Large language models (LLMs) are everywhere. They transcribe and translate conversations, power chatbots and digital assistants, analyze consumer sentiment based on customer service calls, moderate online traffic to filter out offensive content, and more. According to the Grand View Research Large Language Model Market Size, Share and Trends Analysis Report the market for LLMs was estimated at $4.35 billion in 2023 and is projected to grow at a compound annual growth rate (CAGR) of 35.9% from 2024 to 2030.
As with any new technology, especially one that is growing at this rate of velocity, LLMs need guardrails and a framework to achieve transparency, accountability, and enforce privacy and security standards. Otherwise, we will see more cases like the recent lawsuit where Air Canada was found liable for incorrect information its chatbot gave a customer buying a ticket online.
While most companies implement guardrails for their IT systems, LLMs pose a different set of challenges from a human resource and technical standpoint.
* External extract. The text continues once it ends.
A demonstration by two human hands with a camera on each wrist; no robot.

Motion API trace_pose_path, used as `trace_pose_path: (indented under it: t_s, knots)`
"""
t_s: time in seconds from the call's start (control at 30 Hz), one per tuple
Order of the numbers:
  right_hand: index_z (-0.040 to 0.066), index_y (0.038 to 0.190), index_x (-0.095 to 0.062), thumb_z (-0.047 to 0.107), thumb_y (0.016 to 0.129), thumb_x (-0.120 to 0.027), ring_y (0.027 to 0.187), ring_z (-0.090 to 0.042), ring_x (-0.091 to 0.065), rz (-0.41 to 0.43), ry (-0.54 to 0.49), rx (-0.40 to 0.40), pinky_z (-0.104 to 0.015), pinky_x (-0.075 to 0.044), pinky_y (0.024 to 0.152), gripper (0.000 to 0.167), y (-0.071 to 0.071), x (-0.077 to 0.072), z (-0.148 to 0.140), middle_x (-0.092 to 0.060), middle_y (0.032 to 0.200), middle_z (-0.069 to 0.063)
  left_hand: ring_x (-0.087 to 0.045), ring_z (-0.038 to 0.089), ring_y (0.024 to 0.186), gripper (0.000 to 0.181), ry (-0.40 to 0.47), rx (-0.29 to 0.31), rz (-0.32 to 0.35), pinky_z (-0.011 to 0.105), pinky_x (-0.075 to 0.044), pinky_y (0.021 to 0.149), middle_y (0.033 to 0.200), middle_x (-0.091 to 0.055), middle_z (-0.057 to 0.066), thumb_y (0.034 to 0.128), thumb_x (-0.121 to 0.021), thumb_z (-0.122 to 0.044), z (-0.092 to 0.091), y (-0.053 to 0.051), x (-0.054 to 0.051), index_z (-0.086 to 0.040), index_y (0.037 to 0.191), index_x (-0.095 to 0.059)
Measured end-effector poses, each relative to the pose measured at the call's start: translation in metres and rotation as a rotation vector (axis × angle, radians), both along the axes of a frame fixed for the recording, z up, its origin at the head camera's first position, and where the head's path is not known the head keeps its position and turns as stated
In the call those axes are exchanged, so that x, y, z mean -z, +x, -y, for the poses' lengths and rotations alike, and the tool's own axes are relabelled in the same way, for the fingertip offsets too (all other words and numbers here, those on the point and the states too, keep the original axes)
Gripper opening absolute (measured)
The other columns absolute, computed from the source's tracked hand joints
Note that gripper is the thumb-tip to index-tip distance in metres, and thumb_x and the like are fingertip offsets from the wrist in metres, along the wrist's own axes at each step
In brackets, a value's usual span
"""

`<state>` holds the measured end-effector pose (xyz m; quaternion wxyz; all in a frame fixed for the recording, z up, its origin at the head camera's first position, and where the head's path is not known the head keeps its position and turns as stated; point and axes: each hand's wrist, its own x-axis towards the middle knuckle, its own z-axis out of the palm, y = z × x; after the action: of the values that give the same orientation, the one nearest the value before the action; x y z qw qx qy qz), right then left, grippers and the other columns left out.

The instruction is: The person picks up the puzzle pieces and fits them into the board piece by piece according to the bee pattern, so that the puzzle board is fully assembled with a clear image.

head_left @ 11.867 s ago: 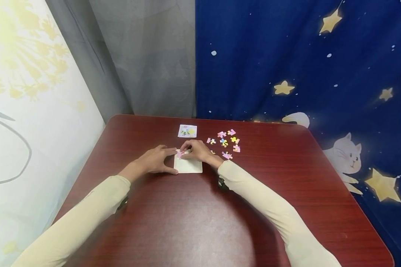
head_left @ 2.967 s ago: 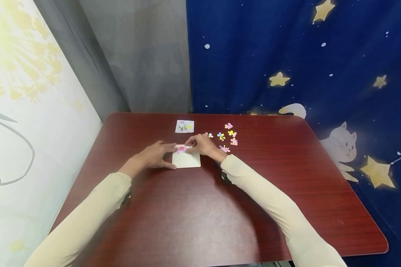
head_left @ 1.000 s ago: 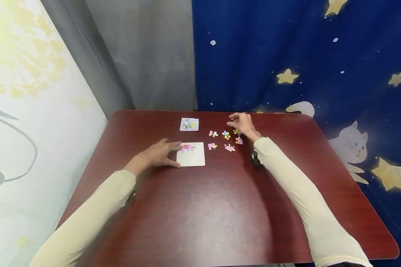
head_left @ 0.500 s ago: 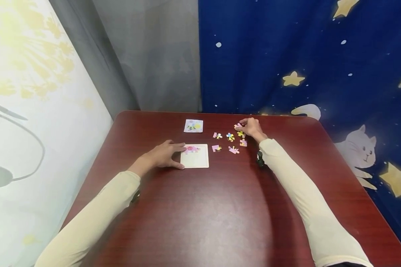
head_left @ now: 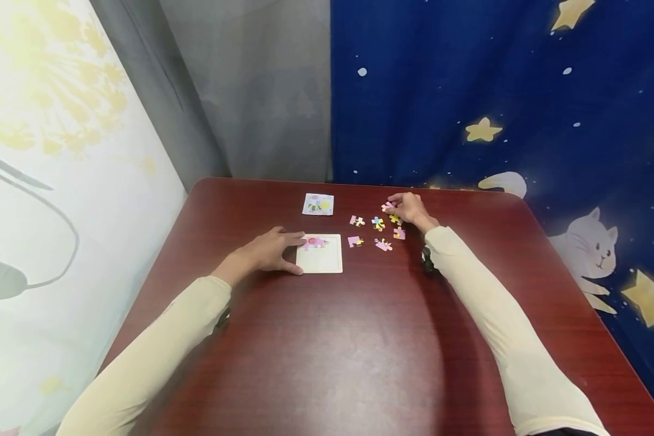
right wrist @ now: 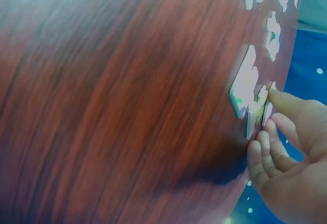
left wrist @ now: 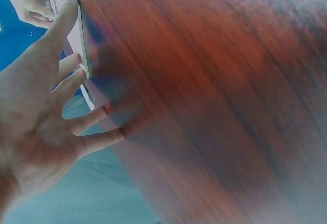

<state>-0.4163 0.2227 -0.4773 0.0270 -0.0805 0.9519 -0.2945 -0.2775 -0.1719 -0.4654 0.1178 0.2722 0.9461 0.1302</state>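
My left hand (head_left: pixel 272 249) rests at the left edge of a square white puzzle tray (head_left: pixel 321 263), fingers spread, index fingertip and thumb touching its border. Joined pink puzzle pieces (head_left: pixel 317 243) with a red round print lie along the tray's top left. At the rear of the loose pieces, my right hand (head_left: pixel 411 208) pinches a pink puzzle piece (head_left: pixel 387 207) between thumb and fingers, low at the table. A yellow piece (head_left: pixel 395 218) lies just below those fingers. In the right wrist view, the right hand (right wrist: pixel 291 152) partly hides the pinched piece.
Several loose puzzle pieces (head_left: pixel 378 224) lie to the right of the tray, in pink, yellow and blue. Behind the tray is a small picture card (head_left: pixel 318 204) with a bee print. The dark red table (head_left: pixel 305 351) has its back edge near the curtains (head_left: pixel 414 91).
The right hand has left the tray, moved right to the loose pieces and taken hold of the rearmost pink one. Compared with the earliest frame, the tray's pink section is wider. The left hand stays put.
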Motion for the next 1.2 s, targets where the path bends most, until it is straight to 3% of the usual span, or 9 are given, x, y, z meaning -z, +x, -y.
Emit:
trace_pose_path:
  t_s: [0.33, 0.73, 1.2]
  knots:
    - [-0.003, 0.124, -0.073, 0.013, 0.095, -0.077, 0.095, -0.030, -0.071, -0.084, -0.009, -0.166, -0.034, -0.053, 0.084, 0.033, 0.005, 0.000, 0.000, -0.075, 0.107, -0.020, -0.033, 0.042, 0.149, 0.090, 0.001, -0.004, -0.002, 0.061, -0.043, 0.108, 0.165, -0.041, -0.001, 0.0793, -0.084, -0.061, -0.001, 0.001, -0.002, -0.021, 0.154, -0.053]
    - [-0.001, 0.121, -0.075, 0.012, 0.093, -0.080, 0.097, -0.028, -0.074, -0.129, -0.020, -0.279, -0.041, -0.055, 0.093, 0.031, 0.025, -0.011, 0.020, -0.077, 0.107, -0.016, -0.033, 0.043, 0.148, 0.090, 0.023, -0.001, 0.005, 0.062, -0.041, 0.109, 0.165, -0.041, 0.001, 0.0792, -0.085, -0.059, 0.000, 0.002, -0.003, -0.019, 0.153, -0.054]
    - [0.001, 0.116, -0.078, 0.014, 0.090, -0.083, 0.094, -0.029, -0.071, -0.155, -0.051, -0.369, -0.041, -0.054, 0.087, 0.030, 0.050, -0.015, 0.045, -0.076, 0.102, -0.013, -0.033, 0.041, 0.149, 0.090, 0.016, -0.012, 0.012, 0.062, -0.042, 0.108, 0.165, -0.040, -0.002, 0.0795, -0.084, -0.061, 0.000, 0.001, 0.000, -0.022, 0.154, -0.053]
Artificial intelligence (AI) engineers don’t yet fully understand security, and security teams are only in the early stages of the AI learning curve.
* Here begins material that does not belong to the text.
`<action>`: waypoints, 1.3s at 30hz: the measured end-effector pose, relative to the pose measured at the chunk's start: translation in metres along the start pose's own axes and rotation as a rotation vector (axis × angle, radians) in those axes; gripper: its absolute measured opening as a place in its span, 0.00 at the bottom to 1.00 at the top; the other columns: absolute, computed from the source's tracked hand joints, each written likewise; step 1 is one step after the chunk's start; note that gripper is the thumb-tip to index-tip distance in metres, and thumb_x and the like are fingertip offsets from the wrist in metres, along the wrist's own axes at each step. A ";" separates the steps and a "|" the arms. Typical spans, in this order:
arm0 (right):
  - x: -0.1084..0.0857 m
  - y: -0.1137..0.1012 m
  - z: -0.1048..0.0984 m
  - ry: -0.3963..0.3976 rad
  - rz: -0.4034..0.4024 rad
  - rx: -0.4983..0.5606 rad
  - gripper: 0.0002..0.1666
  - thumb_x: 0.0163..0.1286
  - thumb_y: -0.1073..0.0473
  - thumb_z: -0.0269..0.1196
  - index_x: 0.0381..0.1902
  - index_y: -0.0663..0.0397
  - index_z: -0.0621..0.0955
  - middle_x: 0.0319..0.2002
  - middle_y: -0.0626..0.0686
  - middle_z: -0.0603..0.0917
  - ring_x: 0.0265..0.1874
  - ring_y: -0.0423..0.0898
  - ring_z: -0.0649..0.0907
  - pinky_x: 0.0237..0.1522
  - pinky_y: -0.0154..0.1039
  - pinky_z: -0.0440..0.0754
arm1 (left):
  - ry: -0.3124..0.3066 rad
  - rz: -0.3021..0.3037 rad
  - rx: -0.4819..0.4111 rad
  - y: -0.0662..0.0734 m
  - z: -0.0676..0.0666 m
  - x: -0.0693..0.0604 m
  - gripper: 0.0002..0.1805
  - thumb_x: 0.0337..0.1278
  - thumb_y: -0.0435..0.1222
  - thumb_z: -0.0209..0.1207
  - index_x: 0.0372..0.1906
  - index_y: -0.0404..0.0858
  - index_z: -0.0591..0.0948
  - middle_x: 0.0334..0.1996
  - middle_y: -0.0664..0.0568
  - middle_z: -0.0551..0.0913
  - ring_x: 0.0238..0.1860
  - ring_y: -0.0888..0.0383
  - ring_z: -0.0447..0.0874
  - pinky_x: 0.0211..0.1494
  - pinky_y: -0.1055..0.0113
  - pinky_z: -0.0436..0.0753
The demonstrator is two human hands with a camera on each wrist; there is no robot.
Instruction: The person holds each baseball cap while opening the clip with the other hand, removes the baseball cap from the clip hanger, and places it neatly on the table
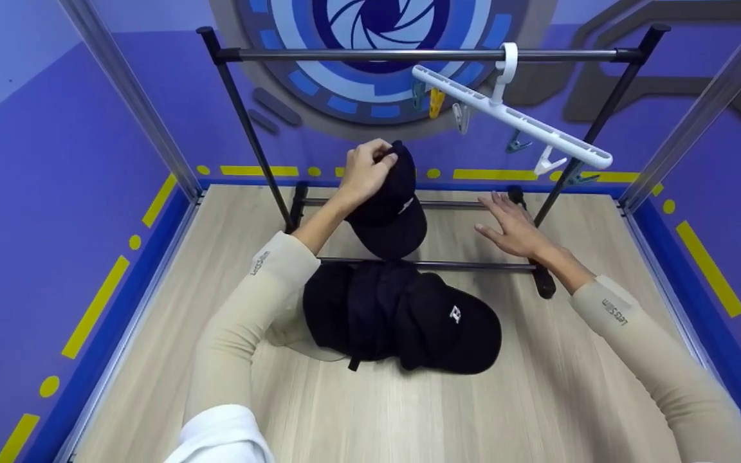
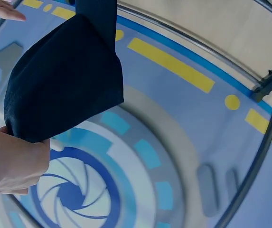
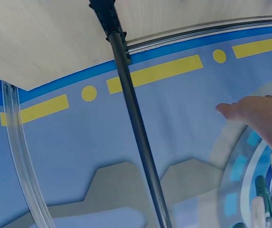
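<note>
My left hand point(image 1: 368, 170) pinches a black baseball cap point(image 1: 386, 218) by its crown, and the cap hangs with its brim down in front of the rack. In the left wrist view the same cap point(image 2: 69, 80) dangles from the thumb and fingers. My right hand point(image 1: 513, 226) is held in the air with its fingers spread and holds nothing; it is near the rack's right post. A white hanger point(image 1: 518, 119) with several colored clips hangs by its hook from the top rail. Below, more black caps point(image 1: 402, 315) lie stacked sideways on the floor, the front one bearing a white letter.
The dark metal rack point(image 1: 370, 55) stands at the back, with low bars point(image 1: 448, 264) across its base. Patterned blue walls point(image 1: 55, 193) with metal corner posts enclose the wooden floor point(image 1: 370, 418). Something sheer and beige point(image 1: 300, 341) lies under the stacked caps.
</note>
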State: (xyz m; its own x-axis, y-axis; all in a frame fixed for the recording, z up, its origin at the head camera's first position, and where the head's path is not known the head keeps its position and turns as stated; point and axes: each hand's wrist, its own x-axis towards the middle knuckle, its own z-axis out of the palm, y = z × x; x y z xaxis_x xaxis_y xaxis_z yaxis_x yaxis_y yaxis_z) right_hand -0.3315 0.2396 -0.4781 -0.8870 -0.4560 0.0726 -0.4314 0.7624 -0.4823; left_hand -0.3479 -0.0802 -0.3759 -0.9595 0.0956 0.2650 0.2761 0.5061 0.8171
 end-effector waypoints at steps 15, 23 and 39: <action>-0.035 0.025 -0.019 -0.025 0.074 -0.056 0.39 0.81 0.51 0.54 0.79 0.64 0.57 0.79 0.75 0.46 0.79 0.73 0.45 0.75 0.74 0.39 | -0.168 0.174 -0.070 0.057 0.025 -0.032 0.10 0.70 0.33 0.60 0.48 0.34 0.86 0.46 0.45 0.90 0.48 0.56 0.87 0.56 0.71 0.78; -0.048 0.040 -0.027 -0.037 0.122 -0.064 0.39 0.83 0.46 0.49 0.80 0.64 0.56 0.79 0.75 0.44 0.79 0.73 0.44 0.74 0.74 0.38 | -0.347 0.128 -0.098 0.080 0.047 -0.056 0.09 0.67 0.34 0.62 0.47 0.35 0.86 0.43 0.46 0.91 0.44 0.59 0.86 0.51 0.74 0.77; -0.067 0.056 -0.030 -0.069 0.174 -0.074 0.39 0.83 0.44 0.47 0.79 0.64 0.57 0.77 0.79 0.46 0.77 0.77 0.46 0.72 0.76 0.39 | -0.691 -0.364 -0.383 0.091 0.101 -0.122 0.15 0.60 0.28 0.62 0.22 0.47 0.75 0.20 0.61 0.69 0.21 0.66 0.65 0.26 0.73 0.67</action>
State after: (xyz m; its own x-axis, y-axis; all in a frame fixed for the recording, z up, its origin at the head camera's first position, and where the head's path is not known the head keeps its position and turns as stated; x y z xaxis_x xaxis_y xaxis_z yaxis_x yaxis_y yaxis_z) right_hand -0.3010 0.3268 -0.4841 -0.9370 -0.3428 -0.0680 -0.2856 0.8632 -0.4163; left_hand -0.2116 0.0407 -0.3851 -0.7764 0.5458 -0.3151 -0.1736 0.2954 0.9395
On the technology front, solutions that block and remediate threats in traditional IT systems are not equipped to perform the same tasks in AI systems. For example, language models are not deterministic; and will generate a different response for every prompt, making it difficult to apply controls in production. Additionally, models have to adapt to different languages, but many solutions are mainly focused on English leaving a big gap to detect attacks, data leakage, or content moderation in other languages.
How to Start Securing LLMs
To address these challenges, organizations need to start by determining who is responsible and accountable for managing its LLM governance strategy and bringing together key stakeholders from the AI engineering and security teams to agree on the prerequisites for an AI governance framework.
Next, conduct an assessment of whether existing tools or policies are transferable and applicable to AI systems and conduct a gap analysis.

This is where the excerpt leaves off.